Surface Engineering of Dental Implants
Dental implants are fabricated from titanium or, more rarely, titanium alloys such as Ti–6Al–4V where the titanium is alloyed with 6% aluminium and 4% vanadium. Titanium and its alloys exhibit the unusual property of osseointegration, whereby the interaction of the bone-forming cells, osteoblasts, with the implant surface results in a stable, strong, resilient interface that can withstand the rigours of chewing, eating and talking for a lifetime. Although osseointegration can happen with a smooth titanium surface, it is widely accepted that using an implant surface with moderate roughness accelerates and assists the process.
In years gone by the primary focus has been on the micrometre scale roughness, or microroughness, of implant surfaces. Implants have been developed with many different microrough surface finishes, such as those shown in Figure 2.8.2. Many interesting observations have been made, including that osteoblasts and other cells respond to the specific pattern and separation of features on the surface and will align themselves in grooves or pits of an appropriate size. More recently, the concept of nanoroughness has been developed and the response of osteoblasts to nanoscale features has become a topic of interest to researchers in the field of implantology.

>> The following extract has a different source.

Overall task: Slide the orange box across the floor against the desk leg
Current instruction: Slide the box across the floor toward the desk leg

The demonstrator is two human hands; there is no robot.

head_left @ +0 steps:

It is difficult to quantify the effect of nanoroughness on osseointegration since the methods used to alter the nanoroughness of an experimental fixture often simultaneously change the microroughness and/or the surface chemistry of the titanium, meaning that if the implant generates a different response one does not know whether it was the change in nanoroughness or in one of the other factors which caused it [29]. Very careful study design is necessary if we are to separate out the effects of nanoroughness and random and ordered nanoscale features from other factors such as microroughness and surface chemistry. The best that can be said at present is that a number of commercially available implants have shown enhanced osseointegration compared with their predecessors from the same manufacturers, and one factor that the new models have in common is increased nanoroughness [29]. This is tantalizing but only further investigations will give a conclusive answer on the importance of nanoroughness and nanoscale features in implant technology.